Johannes Sibertus Kuffeler (1595)

From Cornelis Drebbel
Jump to navigation Jump to search

Over Johannes Sibertus schrijft Wikipedia:

"Johannes Sibertus Kuffler, ook Küffler, Koffler (Keulen, 6 januari 1595 – Londen, 4 maart 1677) was een uitvinder, verver en scheikundige van Duitse puriteins protestantse afkomst.[1]

Hij begon samen met zijn broer Abraham een succesvolle ververij in Leiden. Het succes was vooral gebaseerd op de kunst van het textiel verven met cochenille en de kleur te fixeren met tinzouten. Dit was een vinding van Cornelis Drebbel die de broers "geërfd" hadden toen ze met twee dochters van Drebbel trouwden. De Küfflers probeerden meer vindingen van hun inventieve schoonvader te gelde te maken. Het recept van het color Kufflerianus of Bow dye werd zorgvuldig geheimgehouden en de fel rode kleur werd in heel Europa gebruikt. [3] Ze verhuisden naar Londen[4]. Daar probeerden ze met veel tijd, geld en moeite om het Cromwell regime te interesseren in een 'geheim wapen' (een soort torpedo) dat ingezet kon worden tegen schepen. Ze schreven een petitie aan Richard Cromwell en er werd een succesvolle proef gedaan. Door de restauratie van Charles II kwam hier verder niets van.

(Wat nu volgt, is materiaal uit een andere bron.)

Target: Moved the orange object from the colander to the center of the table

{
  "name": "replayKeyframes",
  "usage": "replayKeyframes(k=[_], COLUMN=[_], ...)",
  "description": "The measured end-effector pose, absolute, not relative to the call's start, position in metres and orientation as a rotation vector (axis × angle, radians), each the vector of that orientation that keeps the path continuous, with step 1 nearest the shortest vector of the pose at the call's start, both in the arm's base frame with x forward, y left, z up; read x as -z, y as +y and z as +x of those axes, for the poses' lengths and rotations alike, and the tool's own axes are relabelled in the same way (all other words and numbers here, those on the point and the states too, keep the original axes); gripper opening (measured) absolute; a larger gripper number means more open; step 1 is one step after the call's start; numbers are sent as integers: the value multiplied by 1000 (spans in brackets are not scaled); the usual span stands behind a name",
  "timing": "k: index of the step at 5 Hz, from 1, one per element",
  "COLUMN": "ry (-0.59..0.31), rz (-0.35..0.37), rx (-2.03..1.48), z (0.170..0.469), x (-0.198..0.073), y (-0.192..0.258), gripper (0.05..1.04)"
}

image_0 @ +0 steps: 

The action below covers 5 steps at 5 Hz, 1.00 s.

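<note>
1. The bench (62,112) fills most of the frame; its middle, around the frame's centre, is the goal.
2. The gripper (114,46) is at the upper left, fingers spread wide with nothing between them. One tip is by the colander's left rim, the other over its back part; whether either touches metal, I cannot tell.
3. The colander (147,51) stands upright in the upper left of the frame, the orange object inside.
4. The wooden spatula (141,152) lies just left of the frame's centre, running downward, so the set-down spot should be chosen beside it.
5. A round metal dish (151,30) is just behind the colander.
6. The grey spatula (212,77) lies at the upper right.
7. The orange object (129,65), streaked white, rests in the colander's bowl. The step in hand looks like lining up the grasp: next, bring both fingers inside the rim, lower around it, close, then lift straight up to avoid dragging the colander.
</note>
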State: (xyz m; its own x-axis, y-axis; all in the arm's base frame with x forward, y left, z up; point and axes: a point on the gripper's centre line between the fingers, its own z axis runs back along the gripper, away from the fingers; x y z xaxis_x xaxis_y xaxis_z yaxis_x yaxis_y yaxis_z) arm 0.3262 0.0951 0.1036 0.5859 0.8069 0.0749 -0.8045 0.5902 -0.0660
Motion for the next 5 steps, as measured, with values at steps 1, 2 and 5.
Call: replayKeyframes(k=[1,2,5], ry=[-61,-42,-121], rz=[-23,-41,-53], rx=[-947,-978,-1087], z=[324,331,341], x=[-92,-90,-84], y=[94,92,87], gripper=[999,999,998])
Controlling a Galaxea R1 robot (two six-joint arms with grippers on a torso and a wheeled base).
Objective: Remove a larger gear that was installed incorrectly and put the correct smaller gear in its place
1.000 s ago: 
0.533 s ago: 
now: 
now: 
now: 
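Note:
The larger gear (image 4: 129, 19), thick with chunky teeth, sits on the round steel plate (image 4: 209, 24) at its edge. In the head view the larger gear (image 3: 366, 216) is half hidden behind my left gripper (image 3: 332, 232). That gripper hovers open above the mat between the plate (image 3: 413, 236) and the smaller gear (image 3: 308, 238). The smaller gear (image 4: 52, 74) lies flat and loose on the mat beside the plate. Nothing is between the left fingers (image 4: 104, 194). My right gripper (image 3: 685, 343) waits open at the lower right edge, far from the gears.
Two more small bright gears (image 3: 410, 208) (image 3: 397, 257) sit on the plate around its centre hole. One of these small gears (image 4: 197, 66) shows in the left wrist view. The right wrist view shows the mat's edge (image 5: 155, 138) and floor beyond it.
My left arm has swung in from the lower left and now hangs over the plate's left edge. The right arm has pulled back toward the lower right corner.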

Net als zijn schoonvader droeg hij bij aan technologische ontwikkelingen. In hoeverre die vindingen van Johannes zelf waren of gebaseerd op Drebbels nalatenschap is niet duidelijk. Hij ontwikkelde voor de Prins van Oranje een type broodoven dat draagbaar was en bijzonder geschikt was om een leger van voedsel te voorzien. Daarin werd een zelf-regulerende klep gebruikt.[5]. Hij demonstreerde een werkende broedmachine voor de Royal Society.

Hij hoorde ook bij de experimentele alchemisten. Op het landgoed Hulkestein bij Arnhem verzamelden zich verschillende geloofsgenoten zoals Johann Rudolph Glauber, Johann Moriaen en Benjamin Worsley.[6]

Hij verkreeg in 1618 een doktersgraad van de Universiteit van Padua.



Volgens het Nieuw Nederlandsch biografisch woordenboek. Deel 2, P.J. Blok, P.C. Molhuysen - DBNL

KUFFELER (Johannes Sibertus), Kuffler, Cuffeler of Cuffler, geboren te Keulen 6 januari 1595, gestorven te Londen 4 maart 1677, oudste zoon van Jacob Koffler en Margaretha van Redinkhoven, broeder van Abraham en Gilles, met wie hij om de religie naar Holland week, waar hij den oorspronkelijken naam veranderde; hij promoveerde in 1618 te Padua in de medicijnen, werd te Londen lijfmedicus van den hertog van York, den lateren Jacobus II, en kwam er, evenals zijn broeder, in aanraking met Cornelis Drebbel, aan wiens onderzeesch schip hij insgelijks in 1621 medehielp en van wien hij een tweede dochter, Catharina, in 1627 huwde. Hij kwam daardoor in het bezit van verschillende geheimen, vooral dat van de scharlakenververij (color kuflerianus’), die hij of anderen van de familie ook te Leiden uitoefenden (zijn broeder Isaac K. geboren te Keulen in 1605 werd daar 12 Mei 1632 stud. med.), maar ook dat van het perpetuum mobile, waarvan hij in 1663 eene bestelling van den hertog van Neuburg te Dusseldorf kreeg. Hij was bevriend o.a. met de Vernatti's te Delft. In 1640 was hij zeker echter in Engeland, waar hij in 1643 een scharlakenververij schijnt te hebben gehad te Stratford Bow aan de Lea. Na den dood van Karel II kwam hij omstreeks 1650 met zijn broeders Abraham en Gilles naar Holland en richtte met dezen een dergelijke fabriek bij Arnhem op. Na de restauratie keerde hij omstreeks 1660 naar Stratford terug en richtte o.a. in 1662 met Jacob Drebbel een request aangaande torpedo's aan Karel II. Zijn fabriek in Engeland werd o.a. bezocht door Pepys (1661), Oldenburg, de Monconys (1663, deze beschrijft hem als ‘fort courtois et, quoyque borne, d'assez bône physionomie’) en Evelyn (1666). Hij liet zestien kinderen na o.a. Jacob (geboren 13 oktober 1632, gestorven 1708).